Nach der Richtlinie gelten bei Direkteinspeisung programmtragender Signale eines Sendeunternehmen an einen Signalverteiler und unmittelbarer öffentlicher Übertragung durch diesen das Sendeunternehmen und der Signalverteiler als Teilnehmer an einer einzigen öffentlichen Wiedergabe. Dafür müssen sie die Erlaubnis der Rechteinhaber einholen, die Modalitäten dafür können die Mitgliedstaaten festlegen. Der Gesetzesentwurf schlägt vor, dass das Recht nur durch Verwertungsgesellschaften wahrgenommen werden kann. Eine für die Übertragung von Programmen mittels Direkteinspeisung eingeholte Erlaubnis, die am 7.6.2021 in Kraft ist, unterliegt ab dem 7.6.2025 dem neuen Regime und bedarf weiterer Bewilligungen, sofern sie nach diesem Zeitpunkt ablaufen.

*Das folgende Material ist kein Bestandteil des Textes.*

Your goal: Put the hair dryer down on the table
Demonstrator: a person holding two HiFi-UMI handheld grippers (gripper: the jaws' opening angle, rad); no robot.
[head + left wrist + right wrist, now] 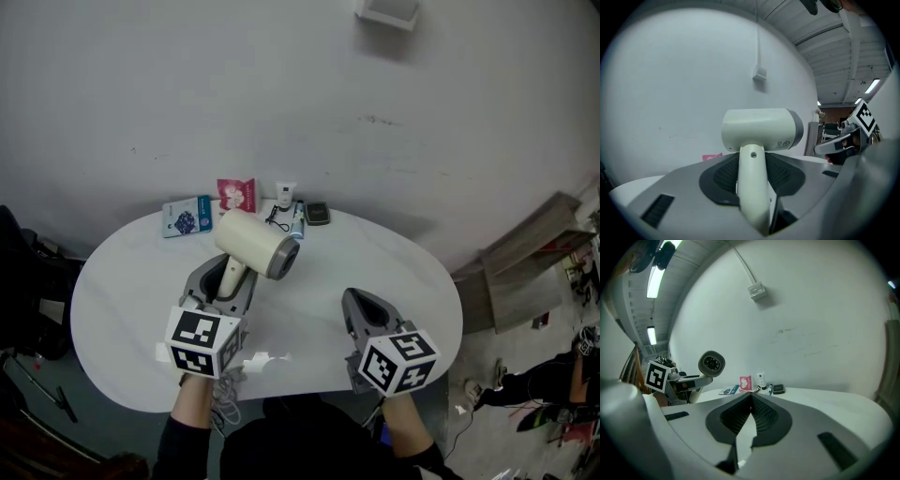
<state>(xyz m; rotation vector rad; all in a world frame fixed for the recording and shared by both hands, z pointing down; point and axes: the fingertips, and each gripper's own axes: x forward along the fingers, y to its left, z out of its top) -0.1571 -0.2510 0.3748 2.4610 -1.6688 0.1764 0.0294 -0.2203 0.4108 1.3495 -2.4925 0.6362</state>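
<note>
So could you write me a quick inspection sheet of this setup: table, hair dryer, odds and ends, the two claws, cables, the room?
Surface: white oval table, mostly bare.
Job's things: cream hair dryer, held up by its handle, not yet set down.
Clutter: blue packet, pink packet, white tube and small dark case, grouped at the far edge.
Grippers: left gripper clamped on the dryer's handle; right gripper shut, nothing between its jaws.
Cables: no cord seen on the dryer; a small dark loop by the tube, perhaps a cord.
Surroundings: plain white wall with a wall box; wooden boards at the right.
</note>
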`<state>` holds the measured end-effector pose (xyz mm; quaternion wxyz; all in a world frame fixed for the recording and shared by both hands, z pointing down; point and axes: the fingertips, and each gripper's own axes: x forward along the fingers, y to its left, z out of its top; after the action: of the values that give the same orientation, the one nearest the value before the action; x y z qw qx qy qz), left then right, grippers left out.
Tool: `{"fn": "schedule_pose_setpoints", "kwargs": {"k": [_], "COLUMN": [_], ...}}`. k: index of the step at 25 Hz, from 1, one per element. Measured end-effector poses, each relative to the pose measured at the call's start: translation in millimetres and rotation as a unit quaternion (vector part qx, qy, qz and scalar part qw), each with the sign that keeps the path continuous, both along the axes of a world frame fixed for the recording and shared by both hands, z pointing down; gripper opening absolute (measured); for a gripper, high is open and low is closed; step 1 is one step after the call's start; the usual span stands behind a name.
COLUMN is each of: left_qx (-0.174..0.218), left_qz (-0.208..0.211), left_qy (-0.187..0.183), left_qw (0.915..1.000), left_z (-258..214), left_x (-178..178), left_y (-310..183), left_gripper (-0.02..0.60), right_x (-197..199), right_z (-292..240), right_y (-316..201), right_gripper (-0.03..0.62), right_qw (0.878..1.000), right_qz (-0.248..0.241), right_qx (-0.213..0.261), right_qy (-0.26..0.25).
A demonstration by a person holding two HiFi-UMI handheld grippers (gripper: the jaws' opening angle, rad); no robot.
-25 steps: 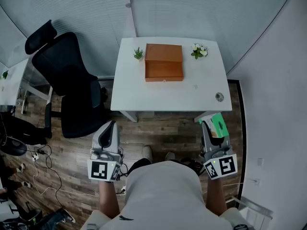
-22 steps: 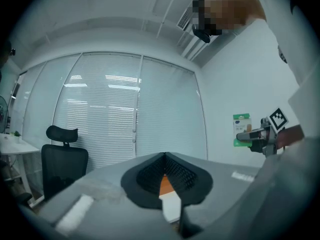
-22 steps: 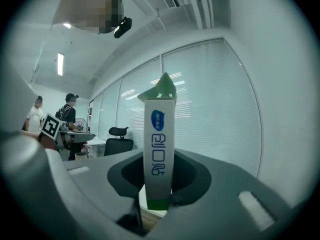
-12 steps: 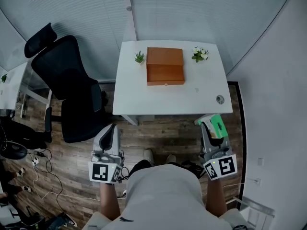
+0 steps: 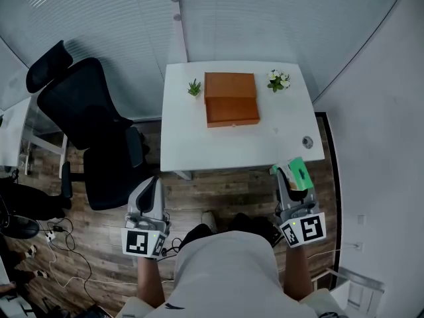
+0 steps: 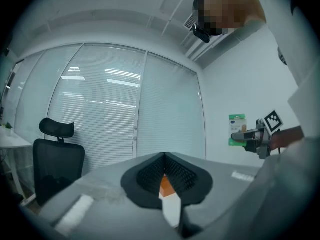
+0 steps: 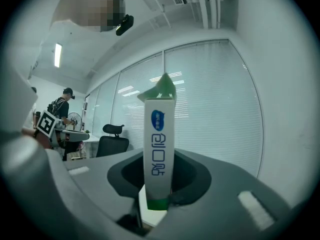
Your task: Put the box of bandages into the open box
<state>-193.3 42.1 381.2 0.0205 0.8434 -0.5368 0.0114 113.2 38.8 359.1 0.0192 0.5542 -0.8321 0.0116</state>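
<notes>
My right claw (image 5: pixel 291 176) pinches the box of bandages (image 5: pixel 301 171); I should carry it steady toward the wooden box (image 5: pixel 231 99) at upper centre.

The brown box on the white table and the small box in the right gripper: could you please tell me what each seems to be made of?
The brown box is probably wood or wood-look board with a matte finish, going by its even orange-brown faces; no grain shows. The bandage box looks like thin, smooth printed cardboard, judging by its folded top flap and blue print on white.
</notes>
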Motion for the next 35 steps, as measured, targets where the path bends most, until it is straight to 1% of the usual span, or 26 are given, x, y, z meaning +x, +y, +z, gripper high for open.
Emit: {"fn": "schedule_pose_setpoints", "kwargs": {"k": [2, 4, 7, 10, 14, 18, 24, 29, 32, 35], "left_qx": [0.000, 0.002, 0.000, -0.005, 0.001, -0.001, -0.007, -0.004, -0.008, -0.012], "left_qz": [0.011, 0.018, 0.019, 0.017, 0.004, -0.008, -0.037, -0.065, -0.068, -0.065], "left_qy": [0.006, 0.002, 0.002, 0.005, 0.008, 0.008, 0.022, 0.004, -0.004, -0.011], "left_qw": [0.9999, 0.9998, 0.9998, 0.9998, 1.0000, 0.9999, 0.9991, 0.9978, 0.9977, 0.9978], "left_z": [-1.2, -1.3, 1.7, 6.0, 7.9, 15.9, 20.5, 19.4, 20.9, 24.1], "left_x": [1.3, 4.8, 12.1, 22.0, 37.3, 52.9, 59.5, 55.3, 55.0, 56.1], "left_y": [-9.9, -20.9, -39.1, -59.7, -89.2, -118.2, -152.2, -168.9, -177.5, -186.9], "left_gripper": [0.006, 0.006, 0.005, 0.005, 0.006, 0.006, 0.005, 0.005, 0.006, 0.005], "right_x": [-5.6, -9.9, -10.4, -6.2, 1.2, 6.9, 8.0, 3.1, -1.7, -6.0], "right_z": [1.1, 3.5, 8.8, 17.3, 34.3, 57.1, 88.0, 102.8, 114.2, 131.1], "right_y": [-10.9, -23.7, -48.7, -78.8, -122.0, -166.9, -214.7, -241.7, -256.0, -269.9], "right_gripper": [0.089, 0.089, 0.089, 0.089, 0.089, 0.089, 0.089, 0.089, 0.089, 0.089], "right_qw": [1.000, 1.000, 0.999, 0.999, 0.998, 0.996, 0.990, 0.985, 0.982, 0.977], "right_qz": [-0.002, -0.005, -0.014, -0.027, -0.049, -0.070, -0.101, -0.120, -0.118, -0.107], "right_qx": [0.000, -0.002, -0.004, -0.008, -0.011, -0.016, -0.042, -0.048, -0.051, -0.056], "right_qy": [0.007, 0.016, 0.029, 0.031, 0.037, 0.061, 0.084, 0.112, 0.137, 0.175]}}
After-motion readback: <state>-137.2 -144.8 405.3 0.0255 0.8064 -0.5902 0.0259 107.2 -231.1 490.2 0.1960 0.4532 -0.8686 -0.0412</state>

Nicht verfügbare (vergriffene) Werke
Um die nicht-kommerzielle Nutzung von nicht verfügbaren (vergriffenen) Werken und sonstigen Schutzgegenständen aus dem Bestand von Einrichtungen des Kulturerbes durch eine erweiterte kollektive Rechtewahrnehmung zu erleichtern, ist eine Änderung des UrhG und des VerwertungsgesellschaftenG vorgesehen.

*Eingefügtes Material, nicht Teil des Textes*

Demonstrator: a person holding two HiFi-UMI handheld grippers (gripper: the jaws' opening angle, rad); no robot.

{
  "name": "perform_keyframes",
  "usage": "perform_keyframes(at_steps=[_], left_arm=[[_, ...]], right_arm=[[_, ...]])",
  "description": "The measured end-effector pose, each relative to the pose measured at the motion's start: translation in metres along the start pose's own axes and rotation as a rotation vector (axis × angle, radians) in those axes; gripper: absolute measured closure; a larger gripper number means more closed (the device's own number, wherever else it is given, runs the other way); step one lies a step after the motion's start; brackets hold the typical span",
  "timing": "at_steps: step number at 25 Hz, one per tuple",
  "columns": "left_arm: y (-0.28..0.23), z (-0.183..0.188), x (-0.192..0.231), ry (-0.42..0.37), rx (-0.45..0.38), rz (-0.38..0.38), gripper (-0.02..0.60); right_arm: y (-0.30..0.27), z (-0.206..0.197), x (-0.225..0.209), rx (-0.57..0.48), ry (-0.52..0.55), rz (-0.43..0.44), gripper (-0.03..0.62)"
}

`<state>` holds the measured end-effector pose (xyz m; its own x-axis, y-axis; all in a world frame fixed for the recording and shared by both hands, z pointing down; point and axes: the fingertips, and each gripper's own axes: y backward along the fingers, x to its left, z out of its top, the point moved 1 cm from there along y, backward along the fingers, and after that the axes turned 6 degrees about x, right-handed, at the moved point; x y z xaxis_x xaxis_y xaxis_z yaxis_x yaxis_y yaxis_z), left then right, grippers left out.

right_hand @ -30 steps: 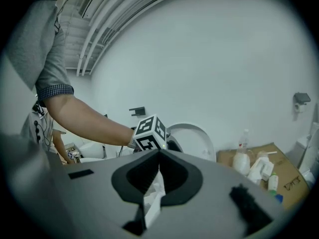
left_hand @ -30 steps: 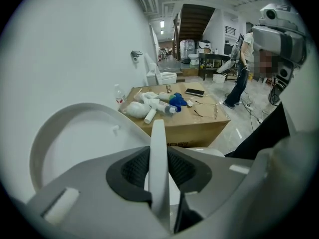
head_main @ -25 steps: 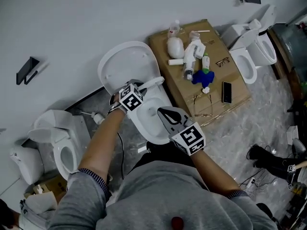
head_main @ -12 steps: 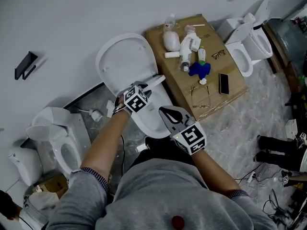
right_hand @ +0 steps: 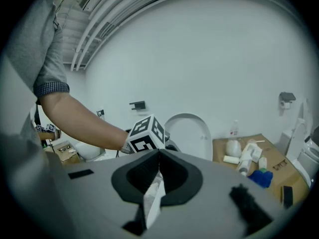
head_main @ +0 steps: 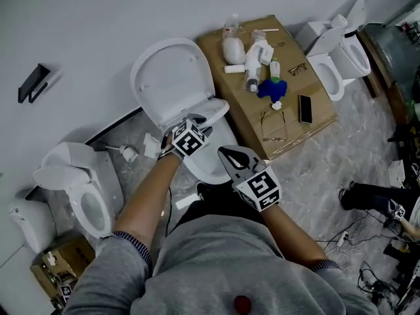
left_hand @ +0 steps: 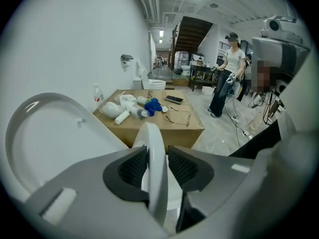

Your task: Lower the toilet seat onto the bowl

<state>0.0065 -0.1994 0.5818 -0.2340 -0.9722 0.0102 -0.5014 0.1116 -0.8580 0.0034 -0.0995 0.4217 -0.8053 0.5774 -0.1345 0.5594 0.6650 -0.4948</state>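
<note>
A white toilet stands with its lid (head_main: 172, 77) upright against the wall. Its seat (head_main: 215, 110) is tilted partway between the lid and the bowl (head_main: 213, 166). My left gripper (head_main: 197, 125) straddles the seat's rim. In the left gripper view the rim (left_hand: 154, 133) runs edge-on between the pads (left_hand: 133, 167). The left gripper (left_hand: 157, 156) has its jaws opening, with a thin gap at the right pad. My right gripper (head_main: 227, 153) hovers over the bowl's front, shut on a white tissue (right_hand: 153, 198).
A cardboard box (head_main: 262, 120) right of the toilet carries bottles, a blue cloth (head_main: 272, 89), a phone (head_main: 305, 109) and glasses. Other toilets stand at the left (head_main: 82, 189) and far right (head_main: 338, 58). A person (left_hand: 227, 78) stands farther back in the room. Cables lie on the floor at the right.
My left gripper and the seat rim have moved away from the lid, down toward the bowl. The right gripper has held its place with the tissue.
</note>
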Motion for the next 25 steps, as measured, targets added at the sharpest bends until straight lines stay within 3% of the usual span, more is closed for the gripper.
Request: perform_keyframes(at_steps=[16,25], left_arm=[[-0.013,-0.012,-0.051,0.057,-0.022,-0.062,0.42],[-0.027,-0.02,-0.082,0.13,-0.007,-0.037,0.408]], right_arm=[[0.009,-0.04,0.009,0.068,-0.027,-0.016,0.579],[0.024,-0.078,-0.003,0.111,0.001,0.009,0.58]])
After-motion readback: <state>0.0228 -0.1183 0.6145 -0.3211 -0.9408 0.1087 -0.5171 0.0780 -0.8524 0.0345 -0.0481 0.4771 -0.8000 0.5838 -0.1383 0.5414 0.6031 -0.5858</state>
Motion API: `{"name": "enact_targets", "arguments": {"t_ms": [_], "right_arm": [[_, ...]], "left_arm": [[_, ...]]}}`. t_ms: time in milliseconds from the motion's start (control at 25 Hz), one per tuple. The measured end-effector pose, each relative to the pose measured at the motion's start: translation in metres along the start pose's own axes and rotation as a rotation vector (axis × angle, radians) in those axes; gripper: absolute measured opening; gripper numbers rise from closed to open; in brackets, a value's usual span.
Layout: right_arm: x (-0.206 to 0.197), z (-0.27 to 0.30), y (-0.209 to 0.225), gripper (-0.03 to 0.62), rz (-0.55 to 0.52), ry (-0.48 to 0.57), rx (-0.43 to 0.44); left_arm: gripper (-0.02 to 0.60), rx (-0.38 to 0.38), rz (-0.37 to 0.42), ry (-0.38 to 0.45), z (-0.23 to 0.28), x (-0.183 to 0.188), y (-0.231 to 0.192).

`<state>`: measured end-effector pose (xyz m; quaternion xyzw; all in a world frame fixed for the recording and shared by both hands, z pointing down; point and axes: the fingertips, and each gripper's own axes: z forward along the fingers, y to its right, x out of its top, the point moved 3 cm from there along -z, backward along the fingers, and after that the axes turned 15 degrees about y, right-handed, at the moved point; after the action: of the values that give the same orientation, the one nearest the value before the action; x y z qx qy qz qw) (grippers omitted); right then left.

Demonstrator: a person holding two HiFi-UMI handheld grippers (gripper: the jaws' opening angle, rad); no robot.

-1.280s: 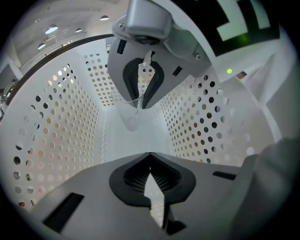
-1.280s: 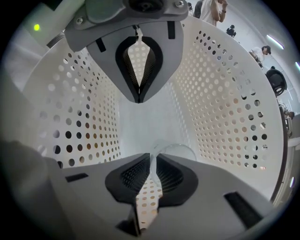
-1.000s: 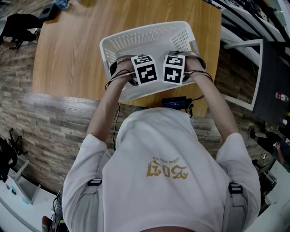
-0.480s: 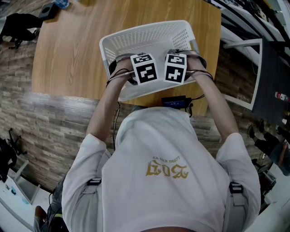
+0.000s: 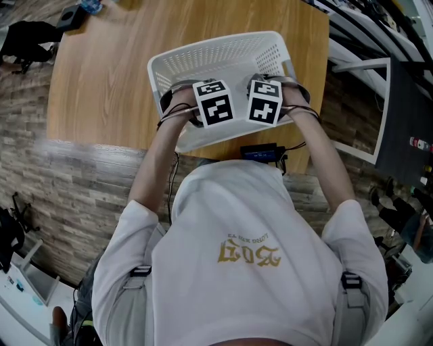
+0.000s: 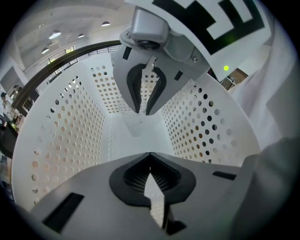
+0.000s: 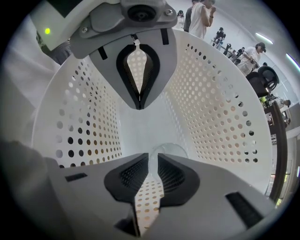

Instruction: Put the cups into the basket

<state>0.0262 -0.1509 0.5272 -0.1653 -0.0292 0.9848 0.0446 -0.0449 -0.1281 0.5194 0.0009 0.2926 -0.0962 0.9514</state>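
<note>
Inside the white perforated plastic basket (image 5: 203,51), close to its near wall, both claws sit side by side. Of the 2, the right claw (image 7: 152,161) is pinched narrow on the wall of 1 clear plastic cup (image 7: 171,149), which sits low over the basket floor; whether it touches I cannot tell. The left claw (image 6: 150,159) is closed to a slit with nothing between its pads. I judge this cup nearly done: it is within the basket and only needs letting go. No other cup shows anywhere. The basket stands at the near right of a light wooden worktop (image 5: 101,88), above a grey stone-patterned floor (image 5: 61,176). People (image 7: 201,14) stand far off in a bright hall.
</note>
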Motion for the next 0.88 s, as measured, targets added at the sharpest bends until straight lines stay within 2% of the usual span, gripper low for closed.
{"name": "enact_targets", "arguments": {"t_ms": [880], "right_arm": [[0.006,-0.017,0.0,0.049,0.031,0.056,-0.019]], "left_arm": [[0.006,0.029,-0.013,0.049,-0.013,0.008,-0.001]]}}
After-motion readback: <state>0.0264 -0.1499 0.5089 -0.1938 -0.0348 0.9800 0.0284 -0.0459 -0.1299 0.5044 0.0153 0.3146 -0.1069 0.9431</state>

Ein Werk gilt als nicht verfügbar, wenn es weder in einer von mehreren Fassungen (z.B. nachfolgende Ausgaben literarischer Werke oder verschieden geschnittene Filmfassungen) noch in einer seiner verschiedenen Veröffentlichungsformen (z.B. digital oder gedruckt) für die Öffentlichkeit erhältlich ist.
Solche Einrichtungen des Kulturerbes dürfen ein nicht verfügbares Werk aus ihrem Bestand vervielfältigen, senden oder öffentlich zur Verfügung stellen, um es einer nicht-kommerziellen Website zugänglich zu machen, wenn diese Rechte nicht von einer Verwertungsgesellschaft wahrgenommen werden, sich das Werk dauerhaft in der Sammlung der Einrichtung befindet, Informationen zum Zweck der Identifizierung des Werkes und ein Hinweis auf das Widerspruchsrecht auf dem Portal des EUIPO seit sechs Monaten zugänglich sind und ein Urheber oder Werknutzungsberechtigter nicht der Nutzung widerspricht. Eine Verwertungsgesellschaft soll in diesen Fällen eine Bewilligung zu einer solchen Nutzung auch für Rechte von Inhabern erteilen könnten, die mit ihr keinen Vertrag geschlossen haben. Eine Nutzung kann nur im EWR erfolgen.
Ausblick
Polen hat vor dem EuGH Klage zur Aufhebung der Haftungsregeln der Richtlinie erhoben (C-401/19). Das Urteil des EuGH könnte dieses Haftungsregime noch beeinflussen. Am 15.7.2021 hat der Generalanwalt seine Schlussanträge gestellt. Das Urteil kann in den nächsten Monaten erwartet werden.
Zum österreichischen Umsetzungsentwurf können bis 13.10.2021 Stellungnahmen abgegeben werden.